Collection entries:
+-------+

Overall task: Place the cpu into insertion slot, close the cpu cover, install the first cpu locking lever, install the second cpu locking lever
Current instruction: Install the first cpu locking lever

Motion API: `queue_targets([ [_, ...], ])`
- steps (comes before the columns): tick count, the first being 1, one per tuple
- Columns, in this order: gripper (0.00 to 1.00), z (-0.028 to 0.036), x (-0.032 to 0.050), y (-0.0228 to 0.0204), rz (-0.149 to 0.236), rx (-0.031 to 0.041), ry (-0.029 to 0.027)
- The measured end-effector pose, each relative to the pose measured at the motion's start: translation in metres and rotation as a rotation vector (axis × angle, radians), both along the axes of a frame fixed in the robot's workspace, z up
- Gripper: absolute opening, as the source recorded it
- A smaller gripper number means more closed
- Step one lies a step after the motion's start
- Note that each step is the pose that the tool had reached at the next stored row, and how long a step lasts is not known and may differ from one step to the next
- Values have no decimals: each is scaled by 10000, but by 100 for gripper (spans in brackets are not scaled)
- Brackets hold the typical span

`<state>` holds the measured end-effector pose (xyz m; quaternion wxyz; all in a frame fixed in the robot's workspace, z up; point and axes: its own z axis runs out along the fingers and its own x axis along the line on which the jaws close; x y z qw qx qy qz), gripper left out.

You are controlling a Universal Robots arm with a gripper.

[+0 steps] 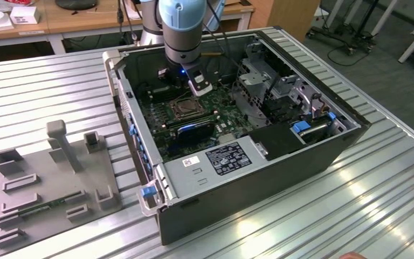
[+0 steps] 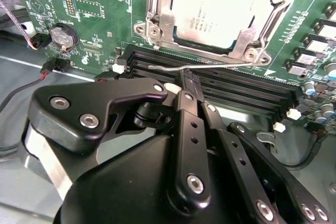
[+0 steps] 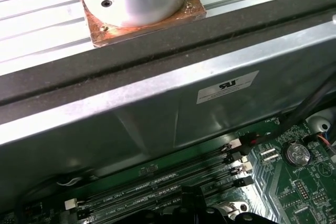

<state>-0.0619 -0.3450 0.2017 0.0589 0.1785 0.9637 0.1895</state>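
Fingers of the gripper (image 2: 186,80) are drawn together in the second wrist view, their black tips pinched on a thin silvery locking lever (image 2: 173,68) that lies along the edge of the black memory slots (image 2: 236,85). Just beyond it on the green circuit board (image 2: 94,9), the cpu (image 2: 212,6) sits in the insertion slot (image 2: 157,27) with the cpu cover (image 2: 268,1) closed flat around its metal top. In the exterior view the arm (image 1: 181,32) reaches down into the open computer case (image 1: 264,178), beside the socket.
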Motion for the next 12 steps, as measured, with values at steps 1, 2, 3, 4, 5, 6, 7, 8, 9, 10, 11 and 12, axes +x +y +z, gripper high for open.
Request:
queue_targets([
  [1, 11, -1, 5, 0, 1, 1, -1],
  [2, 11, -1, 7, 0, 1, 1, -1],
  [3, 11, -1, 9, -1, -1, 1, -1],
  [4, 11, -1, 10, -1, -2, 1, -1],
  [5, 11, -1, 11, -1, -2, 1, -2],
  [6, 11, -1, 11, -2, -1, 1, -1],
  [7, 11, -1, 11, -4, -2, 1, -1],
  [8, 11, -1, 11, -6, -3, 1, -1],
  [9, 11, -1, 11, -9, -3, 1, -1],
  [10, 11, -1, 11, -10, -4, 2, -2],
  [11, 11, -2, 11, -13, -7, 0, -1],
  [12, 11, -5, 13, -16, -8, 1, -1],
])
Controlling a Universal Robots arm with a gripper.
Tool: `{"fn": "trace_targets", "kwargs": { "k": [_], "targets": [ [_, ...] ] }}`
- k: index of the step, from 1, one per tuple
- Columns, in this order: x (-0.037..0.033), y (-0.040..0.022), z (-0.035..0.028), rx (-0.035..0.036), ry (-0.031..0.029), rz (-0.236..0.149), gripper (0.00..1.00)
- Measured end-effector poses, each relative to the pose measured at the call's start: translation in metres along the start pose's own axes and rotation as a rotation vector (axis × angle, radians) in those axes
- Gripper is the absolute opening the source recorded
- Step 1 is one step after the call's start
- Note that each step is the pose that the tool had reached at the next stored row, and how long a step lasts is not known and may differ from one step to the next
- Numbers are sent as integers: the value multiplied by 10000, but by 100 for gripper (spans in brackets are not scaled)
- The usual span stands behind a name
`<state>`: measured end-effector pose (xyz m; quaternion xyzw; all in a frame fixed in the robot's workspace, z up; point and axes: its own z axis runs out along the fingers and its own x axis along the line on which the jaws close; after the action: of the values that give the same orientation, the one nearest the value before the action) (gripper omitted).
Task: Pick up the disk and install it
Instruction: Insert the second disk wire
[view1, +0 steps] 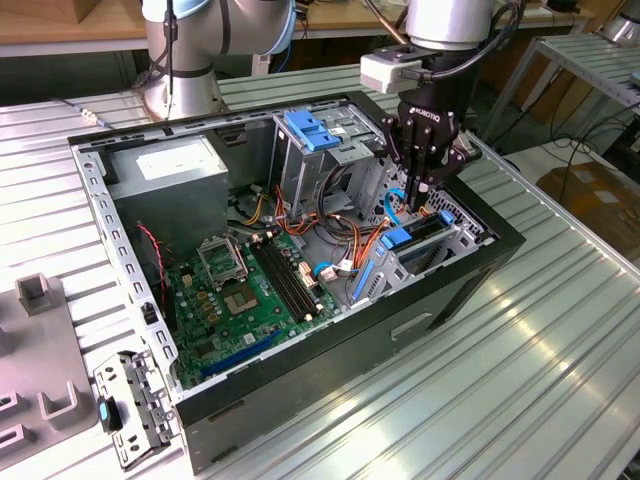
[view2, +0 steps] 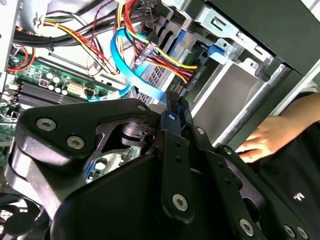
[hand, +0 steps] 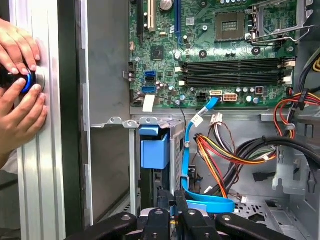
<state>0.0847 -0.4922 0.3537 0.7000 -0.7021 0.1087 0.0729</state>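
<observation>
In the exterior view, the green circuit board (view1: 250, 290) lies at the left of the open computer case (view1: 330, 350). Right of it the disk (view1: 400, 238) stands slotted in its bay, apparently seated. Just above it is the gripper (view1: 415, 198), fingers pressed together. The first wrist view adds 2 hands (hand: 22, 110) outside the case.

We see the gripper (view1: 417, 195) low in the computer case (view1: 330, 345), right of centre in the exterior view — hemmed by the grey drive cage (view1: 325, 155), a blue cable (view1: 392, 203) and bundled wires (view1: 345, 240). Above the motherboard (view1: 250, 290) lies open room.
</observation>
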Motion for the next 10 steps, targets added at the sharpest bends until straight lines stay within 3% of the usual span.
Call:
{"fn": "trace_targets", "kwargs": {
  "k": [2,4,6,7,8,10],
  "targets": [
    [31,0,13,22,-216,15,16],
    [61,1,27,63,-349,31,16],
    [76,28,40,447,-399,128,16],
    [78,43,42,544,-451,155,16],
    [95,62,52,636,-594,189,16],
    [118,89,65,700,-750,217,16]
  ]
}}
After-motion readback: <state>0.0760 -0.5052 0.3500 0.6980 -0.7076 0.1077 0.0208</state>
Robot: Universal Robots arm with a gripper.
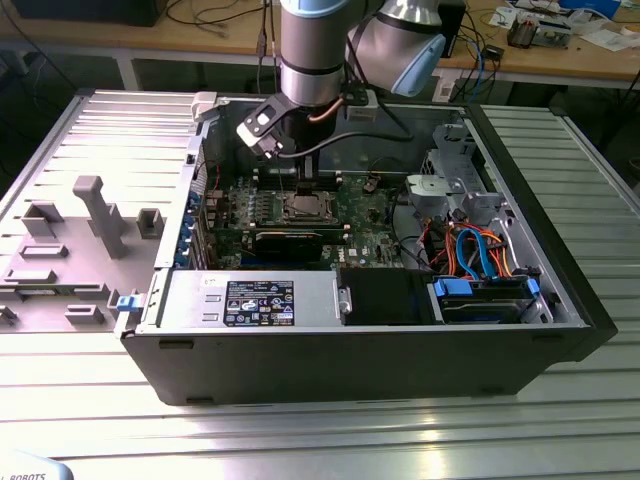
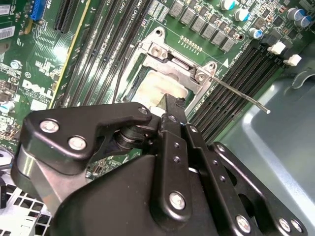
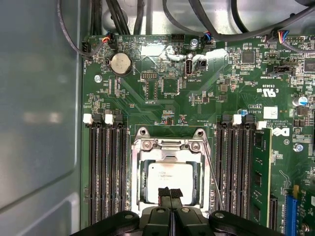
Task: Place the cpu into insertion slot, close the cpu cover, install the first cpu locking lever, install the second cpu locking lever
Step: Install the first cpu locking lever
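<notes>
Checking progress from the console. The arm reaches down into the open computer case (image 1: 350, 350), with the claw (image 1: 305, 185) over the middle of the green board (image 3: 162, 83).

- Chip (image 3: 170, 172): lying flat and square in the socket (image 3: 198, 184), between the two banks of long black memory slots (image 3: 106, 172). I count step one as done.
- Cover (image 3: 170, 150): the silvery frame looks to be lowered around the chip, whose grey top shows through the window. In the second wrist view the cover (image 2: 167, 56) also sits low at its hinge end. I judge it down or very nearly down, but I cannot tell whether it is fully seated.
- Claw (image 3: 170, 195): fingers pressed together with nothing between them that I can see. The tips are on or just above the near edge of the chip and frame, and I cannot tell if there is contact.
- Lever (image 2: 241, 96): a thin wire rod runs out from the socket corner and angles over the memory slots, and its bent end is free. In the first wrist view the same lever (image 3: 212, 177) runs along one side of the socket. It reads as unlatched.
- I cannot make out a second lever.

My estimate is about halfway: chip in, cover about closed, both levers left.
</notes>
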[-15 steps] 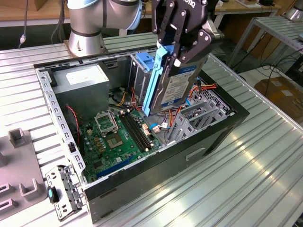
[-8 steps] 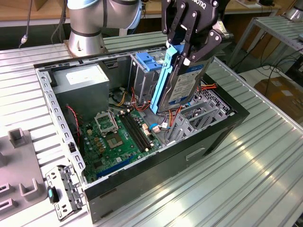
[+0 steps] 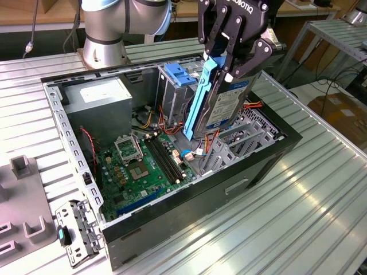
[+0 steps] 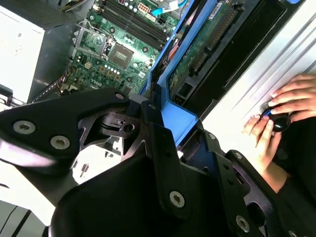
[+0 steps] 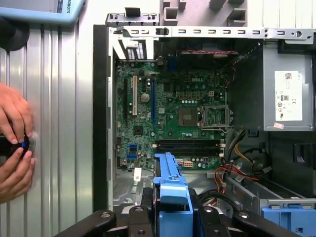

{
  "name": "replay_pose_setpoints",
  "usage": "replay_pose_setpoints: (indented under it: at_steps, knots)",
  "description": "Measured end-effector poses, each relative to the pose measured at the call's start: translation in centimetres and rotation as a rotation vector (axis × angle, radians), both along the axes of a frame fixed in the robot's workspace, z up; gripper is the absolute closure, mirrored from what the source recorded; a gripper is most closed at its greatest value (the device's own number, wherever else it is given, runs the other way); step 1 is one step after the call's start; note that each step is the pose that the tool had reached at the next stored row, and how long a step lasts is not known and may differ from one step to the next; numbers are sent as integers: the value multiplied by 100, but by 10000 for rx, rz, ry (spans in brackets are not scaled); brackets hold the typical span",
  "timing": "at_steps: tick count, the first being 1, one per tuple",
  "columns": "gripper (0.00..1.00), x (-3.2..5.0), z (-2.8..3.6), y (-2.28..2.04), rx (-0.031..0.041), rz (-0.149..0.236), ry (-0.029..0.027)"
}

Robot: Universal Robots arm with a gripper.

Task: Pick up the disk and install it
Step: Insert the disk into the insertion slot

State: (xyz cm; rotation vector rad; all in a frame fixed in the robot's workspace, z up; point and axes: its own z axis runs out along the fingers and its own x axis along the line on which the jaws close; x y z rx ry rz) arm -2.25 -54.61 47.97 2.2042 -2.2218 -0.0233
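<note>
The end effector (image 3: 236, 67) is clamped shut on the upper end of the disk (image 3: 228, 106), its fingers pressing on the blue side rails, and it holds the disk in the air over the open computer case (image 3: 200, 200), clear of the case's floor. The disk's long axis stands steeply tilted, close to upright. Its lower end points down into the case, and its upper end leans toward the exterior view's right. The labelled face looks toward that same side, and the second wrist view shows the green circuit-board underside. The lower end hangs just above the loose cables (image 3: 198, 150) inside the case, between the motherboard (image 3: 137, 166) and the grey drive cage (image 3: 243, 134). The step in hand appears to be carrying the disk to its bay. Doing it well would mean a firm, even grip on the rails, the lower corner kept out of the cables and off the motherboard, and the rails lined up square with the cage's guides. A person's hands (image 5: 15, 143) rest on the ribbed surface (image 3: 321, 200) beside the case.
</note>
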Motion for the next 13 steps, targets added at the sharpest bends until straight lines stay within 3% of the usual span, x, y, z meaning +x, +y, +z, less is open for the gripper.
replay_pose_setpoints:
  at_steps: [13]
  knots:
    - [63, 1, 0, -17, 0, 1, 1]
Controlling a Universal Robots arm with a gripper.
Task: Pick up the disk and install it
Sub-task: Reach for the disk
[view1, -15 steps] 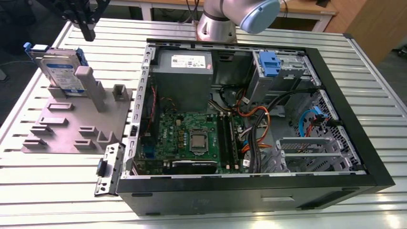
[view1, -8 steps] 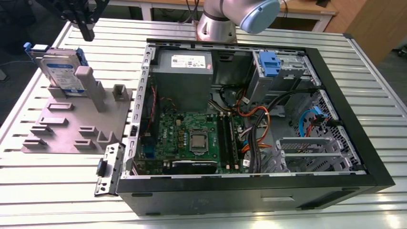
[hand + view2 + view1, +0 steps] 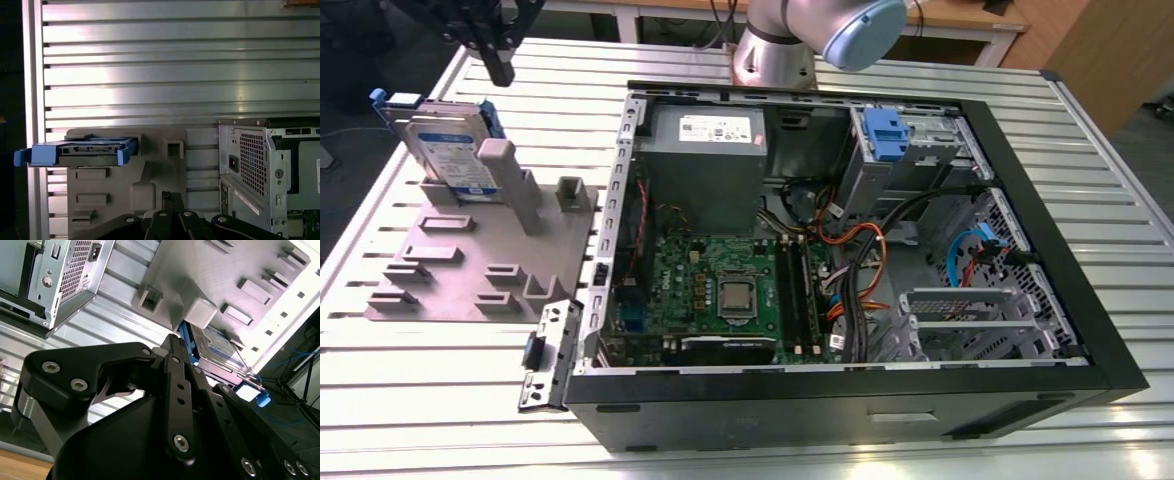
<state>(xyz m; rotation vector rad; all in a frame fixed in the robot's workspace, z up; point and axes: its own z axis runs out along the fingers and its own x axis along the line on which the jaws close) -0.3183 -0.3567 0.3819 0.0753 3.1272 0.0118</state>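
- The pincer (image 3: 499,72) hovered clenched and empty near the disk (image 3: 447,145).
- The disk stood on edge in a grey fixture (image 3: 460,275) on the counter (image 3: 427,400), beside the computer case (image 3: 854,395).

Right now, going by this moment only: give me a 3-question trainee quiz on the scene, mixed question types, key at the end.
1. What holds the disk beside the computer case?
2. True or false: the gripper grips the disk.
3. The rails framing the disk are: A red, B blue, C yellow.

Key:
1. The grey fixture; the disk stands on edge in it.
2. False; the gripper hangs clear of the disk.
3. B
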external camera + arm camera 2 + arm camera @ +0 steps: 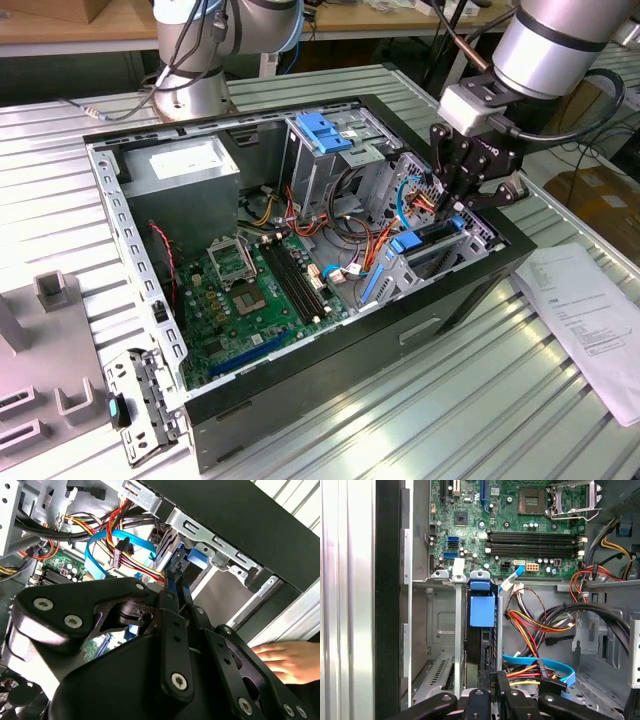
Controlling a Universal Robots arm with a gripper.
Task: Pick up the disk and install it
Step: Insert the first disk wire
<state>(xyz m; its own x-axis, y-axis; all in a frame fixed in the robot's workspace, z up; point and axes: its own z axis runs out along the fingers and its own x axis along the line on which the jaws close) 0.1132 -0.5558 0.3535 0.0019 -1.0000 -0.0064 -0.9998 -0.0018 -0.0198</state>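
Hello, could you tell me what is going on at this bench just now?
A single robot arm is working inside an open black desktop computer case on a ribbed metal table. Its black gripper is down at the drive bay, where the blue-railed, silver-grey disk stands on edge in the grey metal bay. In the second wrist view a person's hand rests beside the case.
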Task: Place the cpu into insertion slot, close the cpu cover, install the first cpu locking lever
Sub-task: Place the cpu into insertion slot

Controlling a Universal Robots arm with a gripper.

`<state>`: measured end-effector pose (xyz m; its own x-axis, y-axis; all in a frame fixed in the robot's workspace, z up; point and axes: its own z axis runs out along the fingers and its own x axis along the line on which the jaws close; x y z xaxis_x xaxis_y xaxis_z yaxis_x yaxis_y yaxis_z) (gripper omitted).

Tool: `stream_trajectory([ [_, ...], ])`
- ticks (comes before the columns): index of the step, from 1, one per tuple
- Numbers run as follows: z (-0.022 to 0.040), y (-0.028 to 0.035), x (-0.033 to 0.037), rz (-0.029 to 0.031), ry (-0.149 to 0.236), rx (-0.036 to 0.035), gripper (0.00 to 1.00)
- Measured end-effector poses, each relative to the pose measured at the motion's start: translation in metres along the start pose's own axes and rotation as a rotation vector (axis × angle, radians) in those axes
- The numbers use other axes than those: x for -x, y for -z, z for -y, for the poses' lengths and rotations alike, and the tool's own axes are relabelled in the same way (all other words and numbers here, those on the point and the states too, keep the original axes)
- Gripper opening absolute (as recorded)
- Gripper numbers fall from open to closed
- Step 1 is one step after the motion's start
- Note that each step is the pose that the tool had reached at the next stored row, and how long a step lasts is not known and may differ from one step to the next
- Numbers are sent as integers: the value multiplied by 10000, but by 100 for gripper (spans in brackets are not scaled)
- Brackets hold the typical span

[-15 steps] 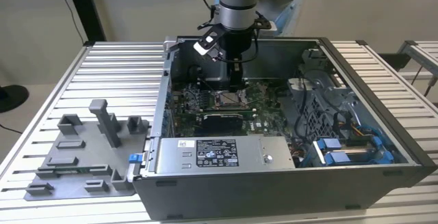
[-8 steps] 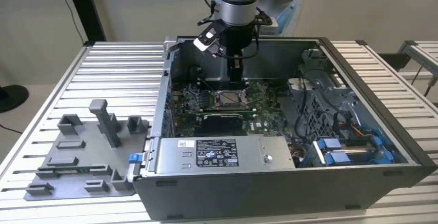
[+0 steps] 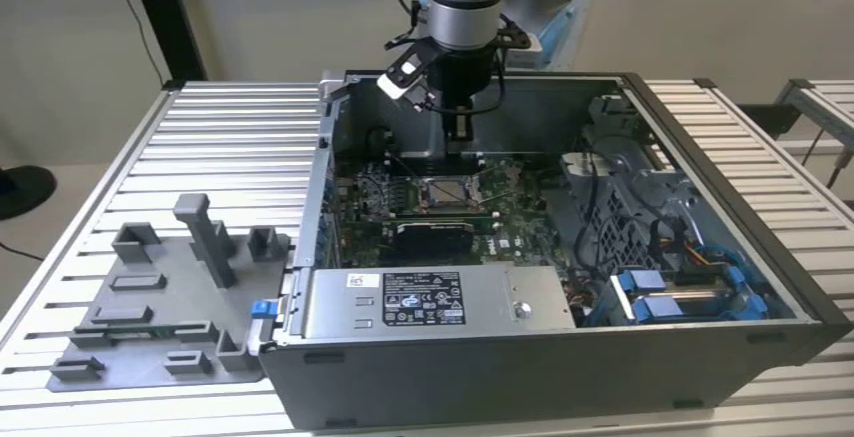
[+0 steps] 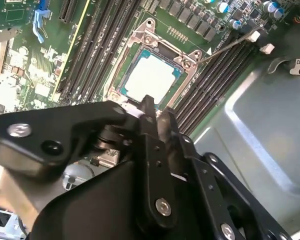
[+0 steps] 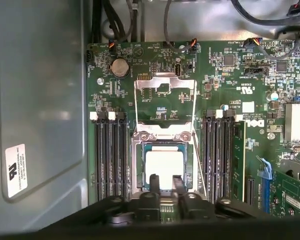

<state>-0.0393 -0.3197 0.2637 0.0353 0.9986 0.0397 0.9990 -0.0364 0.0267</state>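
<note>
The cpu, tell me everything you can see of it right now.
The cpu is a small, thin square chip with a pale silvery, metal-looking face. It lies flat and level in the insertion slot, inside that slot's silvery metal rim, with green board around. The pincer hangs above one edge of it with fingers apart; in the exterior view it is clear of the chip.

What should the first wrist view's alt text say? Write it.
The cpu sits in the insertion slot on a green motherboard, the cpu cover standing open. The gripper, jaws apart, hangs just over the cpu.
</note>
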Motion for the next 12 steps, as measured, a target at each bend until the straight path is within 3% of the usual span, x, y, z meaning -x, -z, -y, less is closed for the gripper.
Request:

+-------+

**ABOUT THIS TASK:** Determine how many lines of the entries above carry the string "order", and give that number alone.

**THE COMPLETED TASK:** 2